La Contraloría General de la República inició un sumario administrativo tras detectar que la directora del Servicio de Salud Viña del Mar-Quillota de la administración anterior, Andrea Quiero Gelmi, accedió a una endoscopía exprés en el Hospital de Quilpué el pasado 23 de octubre de 2025, saltándose una lista de espera de 914 personas. El procedimiento, que fue revelado por Radio Bio Bio, se habría gestionado mediante influencias internas y llamadas telefónicas coordinadas por subalternos, sin que existiera un registro formal del ingreso de la autoridad al sistema de salud pública, lo que constituye una grave falta a la probidad y un trato preferencial frente a ciudadanos que esperan años por una atención.
Puntos Claves:
- El «telefonazo» de la influencia: La gestión para la atención médica fue realizada por Denise Cataldo Urbina, subdirectora de Gestión Asistencial y media hermana del exministro de Educación, Nicolás Cataldo, quien se comunicó directamente con los directivos del Hospital de Quilpué para asegurar el cupo.
- Una lista de espera masiva ignorada: Al momento de la intervención de la directora, existían 914 pacientes aguardando por el mismo examen; entre ellos, personas que esperaban desde el año 2012, 2018 y 2021, evidenciando una postergación inhumana de los usuarios comunes.
- Ausencia total de registros oficiales: El órgano contralor constató que no hay rastro de la atención en los sistemas de Gestión de Tiempos de Espera (SIGTE) ni en los registros de urgencia, lo que desmiente la versión de las autoridades de la época que intentaron justificar el hecho como una «atención de urgencia».

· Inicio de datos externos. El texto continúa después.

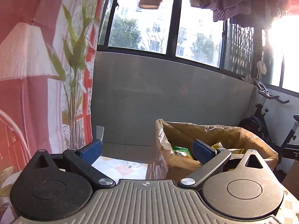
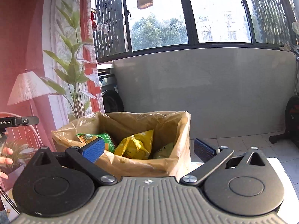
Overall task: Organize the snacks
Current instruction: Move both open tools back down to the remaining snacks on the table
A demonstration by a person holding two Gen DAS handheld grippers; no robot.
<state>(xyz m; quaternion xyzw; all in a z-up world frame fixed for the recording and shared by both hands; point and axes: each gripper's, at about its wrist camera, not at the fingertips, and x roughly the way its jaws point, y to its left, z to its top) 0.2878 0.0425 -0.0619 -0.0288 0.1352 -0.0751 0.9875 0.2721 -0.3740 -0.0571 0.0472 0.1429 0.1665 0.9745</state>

- Médicos exclusivos para la autoridad: La denuncia presentada ante Contraloría detalla que no solo se saltó la fila, sino que se asignaron dos médicos exclusivos para realizar el procedimiento a la directora, cuya renta mensual superaba los $7 millones.
- Similitud con el caso de la exministra Aguilera: Este escándalo se suma al registrado en diciembre de 2025, donde la madre de la entonces ministra de Salud, Ximena Aguilera, también habría recibido atención privilegiada en el Hospital del Salvador tras gestiones del Ministerio de Salud.
Detalles del Sumario en Curso
- Investigación en la Región de Valparaíso: La sede regional de la Contraloría instruyó procedimientos disciplinarios tanto en el Hospital de Quilpué como en el Servicio de Salud Viña del Mar-Quillota para determinar las responsabilidades de quienes facilitaron este privilegio.
- Sanciones administrativas pendientes: El proceso se encuentra en etapa de investigación, y de confirmarse el mal uso de recursos públicos y el salto de protocolos, los funcionarios involucrados arriesgan sanciones que van desde multas hasta la destitución.
Este caso de «privilegios de salud» en la administración anterior refleja una desconexión total con la realidad de miles de chilenos que dependen del sistema público. Mientras familias humildes esperan más de una década por un examen diagnóstico, quienes ostentaban el poder utilizaban llamadas telefónicas para obtener tratos VIP, demostrando que la ineficiencia del Estado no afectaba a sus propios directivos, sino únicamente a los ciudadanos de a pie.
Es inaceptable que la burocracia estatal se convierta en un obstáculo insalvable para el chileno común, pero funcione con rapidez quirúrgica cuando se trata de favorecer a una autoridad política. Este «telefonazo» no es solo una falta administrativa, sino un golpe a la dignidad de los 914 pacientes que fueron ignorados para que una jefa de servicio evitara la espera que ella misma debía gestionar.